I don’t need to go over there.

Sure, Dario said he wanted part of his date with Alex to include me, but I don’t have to go over there. I could ignore his text and say I lost track of time.

But I told myself I would do things differently this time. That I would give the idea of having a pack, an Omega, a real shot.

So I run my hands down my already smooth black t-shirt, and knock on the door to Dario’s trailer before opening it. I’ve never once waited for him to open the door for me.

The sound of laughter greets me.

Dario and Alex are cuddled up on the couch, a blanket thrown over both of them, watching something on his old TV.

“Hey,” I say awkwardly.

My brother swings his head toward me, a massive grin on his face. “Dexter! Come sit down.”

I don’t move. I can’t. It’s like my feet are cemented to the floor .

“Hey, Dex,” Alex says sweetly. “Wanna join us?”

That gets me moving. I didn’t realize I was waiting for her invitation, but before I know it, I’m across the room and settling down next to her. She throws the blanket over my lap without asking if I want it. It’s really fucking warm, too warm, honestly, but I don’t say anything.

“We’re watching ‘Knot What You Expected,’ ” she tells me. “Have you ever watched it?”

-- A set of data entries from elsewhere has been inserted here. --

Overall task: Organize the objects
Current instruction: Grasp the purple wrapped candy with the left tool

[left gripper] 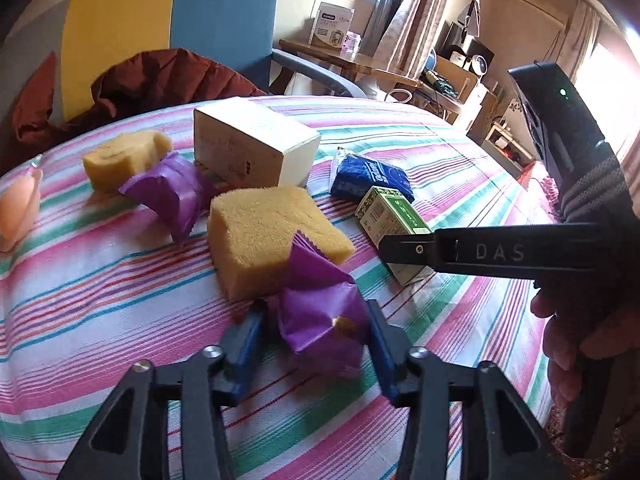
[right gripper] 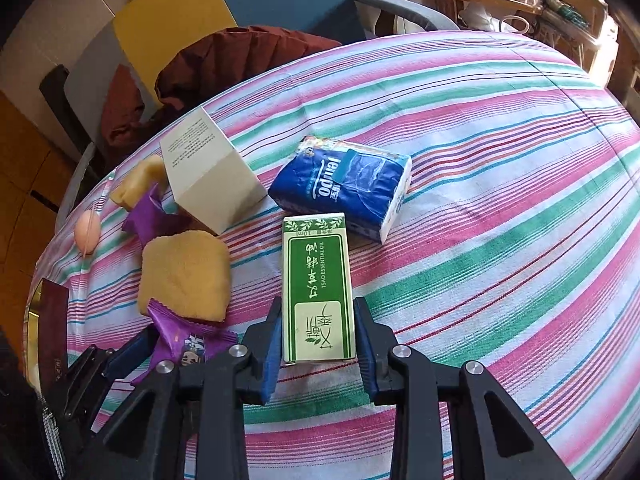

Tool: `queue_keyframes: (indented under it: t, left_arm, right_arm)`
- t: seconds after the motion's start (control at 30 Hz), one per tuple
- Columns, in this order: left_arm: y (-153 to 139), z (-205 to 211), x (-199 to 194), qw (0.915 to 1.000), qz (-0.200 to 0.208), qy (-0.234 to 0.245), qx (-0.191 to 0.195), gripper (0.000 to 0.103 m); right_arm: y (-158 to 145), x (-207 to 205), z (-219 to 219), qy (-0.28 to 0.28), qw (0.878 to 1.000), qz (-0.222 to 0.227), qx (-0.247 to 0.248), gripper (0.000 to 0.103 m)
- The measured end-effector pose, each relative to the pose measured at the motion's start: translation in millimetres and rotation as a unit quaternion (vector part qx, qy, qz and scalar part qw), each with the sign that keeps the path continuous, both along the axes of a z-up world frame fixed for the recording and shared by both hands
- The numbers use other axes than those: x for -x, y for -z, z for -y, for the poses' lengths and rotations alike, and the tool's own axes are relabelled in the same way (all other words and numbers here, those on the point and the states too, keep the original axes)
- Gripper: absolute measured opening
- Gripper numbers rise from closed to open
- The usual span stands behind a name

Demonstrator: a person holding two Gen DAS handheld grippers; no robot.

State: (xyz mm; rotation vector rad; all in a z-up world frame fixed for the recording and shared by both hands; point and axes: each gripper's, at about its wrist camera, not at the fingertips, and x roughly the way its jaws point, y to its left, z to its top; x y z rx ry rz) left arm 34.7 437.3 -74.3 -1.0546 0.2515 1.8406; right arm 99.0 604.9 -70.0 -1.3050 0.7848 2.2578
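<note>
My left gripper [left gripper: 316,314] is shut on a crumpled purple snack packet [left gripper: 320,316] lying against the front of a big yellow sponge [left gripper: 264,236]. The blue pads pinch the packet from both sides. My right gripper [right gripper: 318,306] is shut on a green essential-oil box [right gripper: 318,280] that lies flat on the striped tablecloth [right gripper: 500,240]. In the left wrist view the right gripper [left gripper: 400,248] reaches in from the right onto that green box [left gripper: 386,214]. In the right wrist view the purple packet [right gripper: 188,340] shows at the lower left, next to the sponge [right gripper: 184,272].
A white carton [left gripper: 256,144], a second sponge [left gripper: 128,156], another purple packet [left gripper: 168,192], a blue tissue pack [left gripper: 372,178] and a pink egg-shaped thing [left gripper: 18,208] lie on the cloth. A chair [left gripper: 172,16] with a rust jacket [left gripper: 168,80] stands behind. A hand [left gripper: 572,340] is at right.
</note>
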Motion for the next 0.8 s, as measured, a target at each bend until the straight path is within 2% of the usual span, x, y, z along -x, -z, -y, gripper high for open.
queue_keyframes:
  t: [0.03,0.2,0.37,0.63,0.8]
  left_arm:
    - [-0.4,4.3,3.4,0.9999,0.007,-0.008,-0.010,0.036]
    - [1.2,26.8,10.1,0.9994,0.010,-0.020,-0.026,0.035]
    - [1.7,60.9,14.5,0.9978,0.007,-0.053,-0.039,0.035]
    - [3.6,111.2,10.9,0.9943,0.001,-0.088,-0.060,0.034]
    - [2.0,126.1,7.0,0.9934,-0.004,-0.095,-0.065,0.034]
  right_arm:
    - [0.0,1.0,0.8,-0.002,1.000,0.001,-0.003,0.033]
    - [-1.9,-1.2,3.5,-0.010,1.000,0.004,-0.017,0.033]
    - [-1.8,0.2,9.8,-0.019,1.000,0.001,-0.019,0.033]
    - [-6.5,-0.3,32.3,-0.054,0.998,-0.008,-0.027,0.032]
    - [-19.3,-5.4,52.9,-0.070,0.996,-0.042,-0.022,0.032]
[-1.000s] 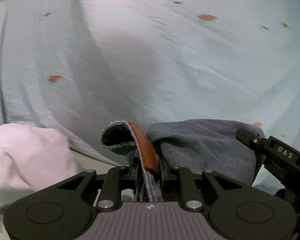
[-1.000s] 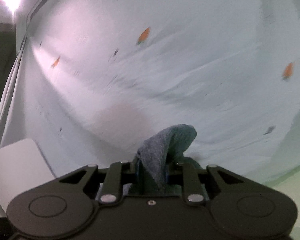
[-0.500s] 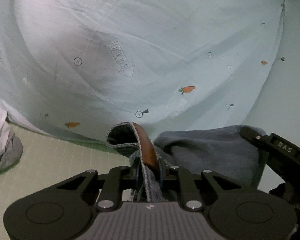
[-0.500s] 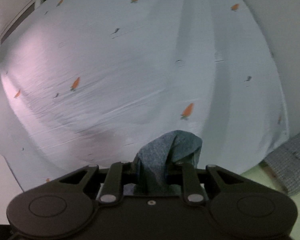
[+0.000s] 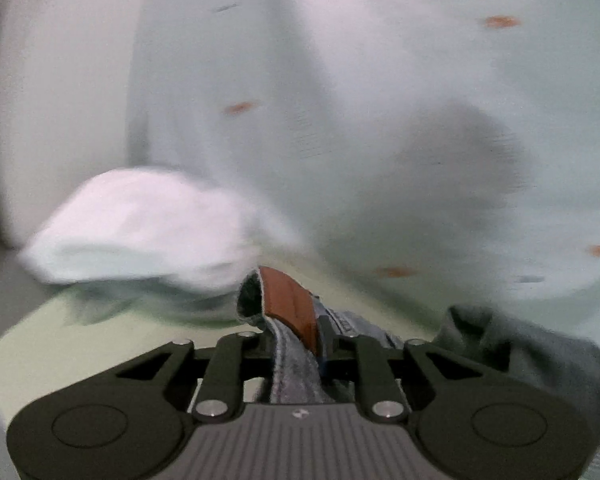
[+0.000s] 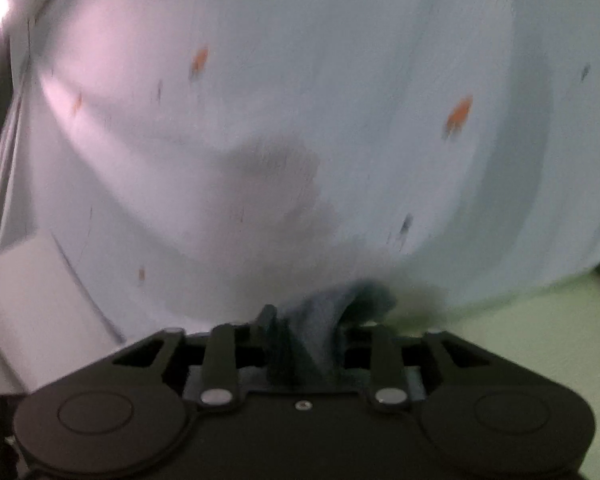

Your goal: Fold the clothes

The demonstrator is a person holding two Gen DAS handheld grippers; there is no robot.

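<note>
While the left gripper [image 5: 296, 336] stays clamped on the jeans [image 5: 296, 368] waistband, the right gripper's [image 6: 300, 332] jaws have just been opening around denim; folding looks barely begun.

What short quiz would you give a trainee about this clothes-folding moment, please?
1. True or false: the left gripper is shut on the jeans at their brown patch.
2. In the left wrist view, what lies left of the jeans? A) a white cloth; B) a shoe; C) a cup.
3. What colour are the small prints on the pale sheet?
Key: 1 true; 2 A; 3 orange.
</note>
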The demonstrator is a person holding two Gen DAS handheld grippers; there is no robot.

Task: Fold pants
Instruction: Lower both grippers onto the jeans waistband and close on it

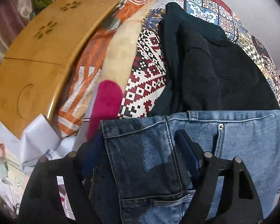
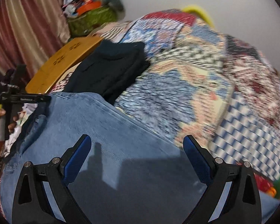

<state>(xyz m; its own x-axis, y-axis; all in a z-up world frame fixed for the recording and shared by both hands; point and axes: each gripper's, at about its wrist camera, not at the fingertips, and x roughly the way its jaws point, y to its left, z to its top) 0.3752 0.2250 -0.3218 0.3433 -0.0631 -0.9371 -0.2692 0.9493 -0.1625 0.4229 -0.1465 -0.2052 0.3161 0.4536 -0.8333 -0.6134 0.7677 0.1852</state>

Have I watched it? It’s my guilty pleasure show. Not even Dario knows that I binge-watch it whenever I get a chance. I know he’d tear into me for it.

But for some reason, it spills out of my mouth. “Yeah, it’s one of my favorites. What season is this?”

Her face lights up, and over her shoulder, I see Dario’s eyes widen in surprise. “Season two! This is the episode where Syder has convinced Jorge that she’s an Omega, not a Beta.”

“Oh, that one is brutal. I can’t believe that he-”

“Shh!” she says, throwing her hand over my mouth. It’s warm, and her sweet scent fills my nose and makes me want to squeeze my twitching cock. “Don’t spoil it for Dario.”

“Yeah, Dex, don’t spoil this show that I had no idea you watched until now.” I can hear the threat to make fun of me in his voice. The only reason why he’s not is that Alex likes the show, too.

I settle back onto the couch as Alex bumps the volume up on the television. As the host talks about how Syder has spent the past two years tricking Jorge into thinking she’s an Omega, I find myself moving closer and closer to the Omega beside me.

After my dad killed my mom, I avoided every Omega that came near me like the plague.

In school, I would refuse to participate in group projects when an Omega was assigned to mine, taking a zero if the teacher wouldn’t reassign me.

So when I heard that Alex was joining the troupe, I wanted nothing more than to get her run out of here.

I wasn’t going to do it myself because I didn’t want to be near her, but I wouldn’t have complained if Jude sent her packing.

But something is different about her. She’s not what I grew up fearing.

When you have a traumatic event at such a young, formative age, it shapes the way you view the world. In one day, one hour, one minute, I went from being a bright-eyed kid obsessed with my father to a jaded, broken child. My innocence bled out of me at the same speed as my mom did on the floor.

The scent of rich black forest cake fills my nose and yanks me out of the dark journey my brain was threatening to send me on. I turn to my right and see Alex has shifted closer to me, her head resting on my shoulder, and her fingers intertwined with Dario’s.

She’s lying on me.

My heart stutters in my chest.

I can’t believe she’s lying on me.

And then a soft snore leaves her, and I realize she’s fallen asleep, and maybe she didn’t mean to rest her head on my shoulder after all.

Dario catches my eye. “She’s still sick. I forgot about it for a little bit. But I think she’s getting better. It doesn’t seem as bad as it was yesterday.”

“How can you tell?” We’re keeping our voices low so as not to wake her, but she doesn’t even move when I speak.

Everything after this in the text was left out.